What to produce. Take the data from its first line. Print each line exactly until the line containing "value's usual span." has been printed too.

Data shown.

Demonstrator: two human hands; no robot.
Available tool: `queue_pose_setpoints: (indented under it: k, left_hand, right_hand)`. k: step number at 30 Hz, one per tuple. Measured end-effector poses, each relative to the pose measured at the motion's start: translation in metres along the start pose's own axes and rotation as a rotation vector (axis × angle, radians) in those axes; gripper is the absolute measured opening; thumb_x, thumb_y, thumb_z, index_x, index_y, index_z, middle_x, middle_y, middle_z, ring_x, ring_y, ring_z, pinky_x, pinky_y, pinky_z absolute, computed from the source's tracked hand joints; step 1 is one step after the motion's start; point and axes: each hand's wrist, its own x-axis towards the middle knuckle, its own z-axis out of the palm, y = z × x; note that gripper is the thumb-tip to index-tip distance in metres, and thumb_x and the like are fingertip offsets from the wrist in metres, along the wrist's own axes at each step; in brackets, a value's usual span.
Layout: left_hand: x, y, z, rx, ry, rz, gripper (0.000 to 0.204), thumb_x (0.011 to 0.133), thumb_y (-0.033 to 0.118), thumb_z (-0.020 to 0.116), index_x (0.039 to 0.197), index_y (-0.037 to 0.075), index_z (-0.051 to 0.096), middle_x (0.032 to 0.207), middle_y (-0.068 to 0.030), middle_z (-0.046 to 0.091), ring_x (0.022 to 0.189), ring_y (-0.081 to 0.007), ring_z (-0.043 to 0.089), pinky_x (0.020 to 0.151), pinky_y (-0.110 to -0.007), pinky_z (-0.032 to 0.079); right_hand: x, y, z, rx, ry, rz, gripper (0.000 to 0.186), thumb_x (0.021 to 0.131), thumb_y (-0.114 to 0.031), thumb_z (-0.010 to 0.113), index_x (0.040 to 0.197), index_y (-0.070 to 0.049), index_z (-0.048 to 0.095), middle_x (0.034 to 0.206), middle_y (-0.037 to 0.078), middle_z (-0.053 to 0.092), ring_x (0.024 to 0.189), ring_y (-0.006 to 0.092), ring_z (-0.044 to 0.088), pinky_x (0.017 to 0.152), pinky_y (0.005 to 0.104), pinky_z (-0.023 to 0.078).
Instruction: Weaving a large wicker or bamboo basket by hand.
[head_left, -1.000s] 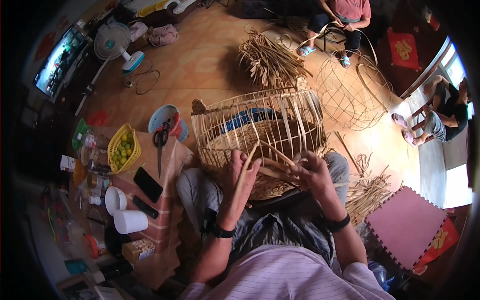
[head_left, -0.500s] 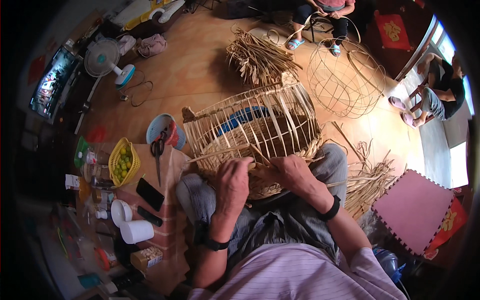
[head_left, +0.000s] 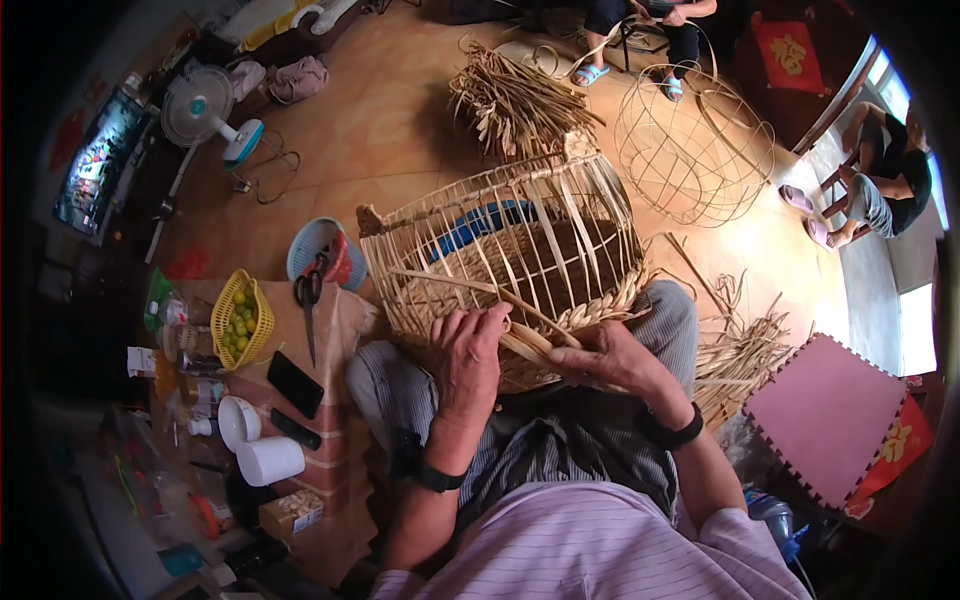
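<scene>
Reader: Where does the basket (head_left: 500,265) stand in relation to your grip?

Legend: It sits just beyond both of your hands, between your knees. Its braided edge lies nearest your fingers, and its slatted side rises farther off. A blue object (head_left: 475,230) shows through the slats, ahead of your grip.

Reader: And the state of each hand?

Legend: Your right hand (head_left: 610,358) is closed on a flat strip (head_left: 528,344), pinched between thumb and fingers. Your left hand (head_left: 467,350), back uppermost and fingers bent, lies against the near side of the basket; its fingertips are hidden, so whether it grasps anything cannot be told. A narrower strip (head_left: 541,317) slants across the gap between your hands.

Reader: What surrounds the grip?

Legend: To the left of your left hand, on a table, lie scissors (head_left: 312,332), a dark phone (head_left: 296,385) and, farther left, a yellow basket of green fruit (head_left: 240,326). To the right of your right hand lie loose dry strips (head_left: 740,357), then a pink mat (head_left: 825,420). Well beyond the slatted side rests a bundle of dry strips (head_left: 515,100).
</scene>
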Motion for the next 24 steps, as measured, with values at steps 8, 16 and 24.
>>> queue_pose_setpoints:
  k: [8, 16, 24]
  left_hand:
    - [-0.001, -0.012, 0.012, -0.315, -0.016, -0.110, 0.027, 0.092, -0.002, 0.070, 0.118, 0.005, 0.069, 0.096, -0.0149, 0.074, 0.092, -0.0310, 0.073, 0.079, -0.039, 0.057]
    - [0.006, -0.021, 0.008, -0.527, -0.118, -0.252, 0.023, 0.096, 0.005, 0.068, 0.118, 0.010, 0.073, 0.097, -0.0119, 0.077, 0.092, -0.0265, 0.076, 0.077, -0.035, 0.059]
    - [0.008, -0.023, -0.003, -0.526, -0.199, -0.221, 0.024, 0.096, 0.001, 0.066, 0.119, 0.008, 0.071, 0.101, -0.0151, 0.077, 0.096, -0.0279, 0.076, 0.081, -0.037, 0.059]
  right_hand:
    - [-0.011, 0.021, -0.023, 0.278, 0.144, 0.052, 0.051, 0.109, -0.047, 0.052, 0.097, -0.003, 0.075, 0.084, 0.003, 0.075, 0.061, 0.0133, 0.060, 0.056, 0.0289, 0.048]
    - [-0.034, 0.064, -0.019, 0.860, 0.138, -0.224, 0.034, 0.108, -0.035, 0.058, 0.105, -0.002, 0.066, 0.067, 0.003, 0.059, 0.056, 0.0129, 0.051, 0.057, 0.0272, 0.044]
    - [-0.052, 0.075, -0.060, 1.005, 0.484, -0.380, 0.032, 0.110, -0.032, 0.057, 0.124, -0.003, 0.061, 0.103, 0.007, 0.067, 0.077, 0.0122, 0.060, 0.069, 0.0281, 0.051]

Result of this exercise.
Demonstrator: two human hands; no robot.
Available tool: `queue_pose_setpoints: (indented under it: k, left_hand, right_hand)`. k: step number at 30 Hz, one per tuple. Measured end-effector poses, each relative to the pose measured at the motion's start: translation in metres along the start pose's own axes and rotation as a rotation vector (axis × angle, radians) in those axes; gripper is the absolute measured opening; thumb_x, thumb_y, thumb_z, index_x, index_y, index_z, middle_x, middle_y, middle_z, ring_x, ring_y, ring_z, pinky_x, pinky_y, pinky_z absolute, computed from the source's tracked hand joints; step 1 is one step after the motion's start; point and axes: each hand's wrist, its own x-axis towards the middle knuckle, its own z-axis out of the palm, y = z × x; note that gripper is the thumb-tip to index-tip distance in metres, and thumb_x and the like are fingertip offsets from the wrist in metres, along the wrist's own axes at each step; in brackets, a value's usual span.

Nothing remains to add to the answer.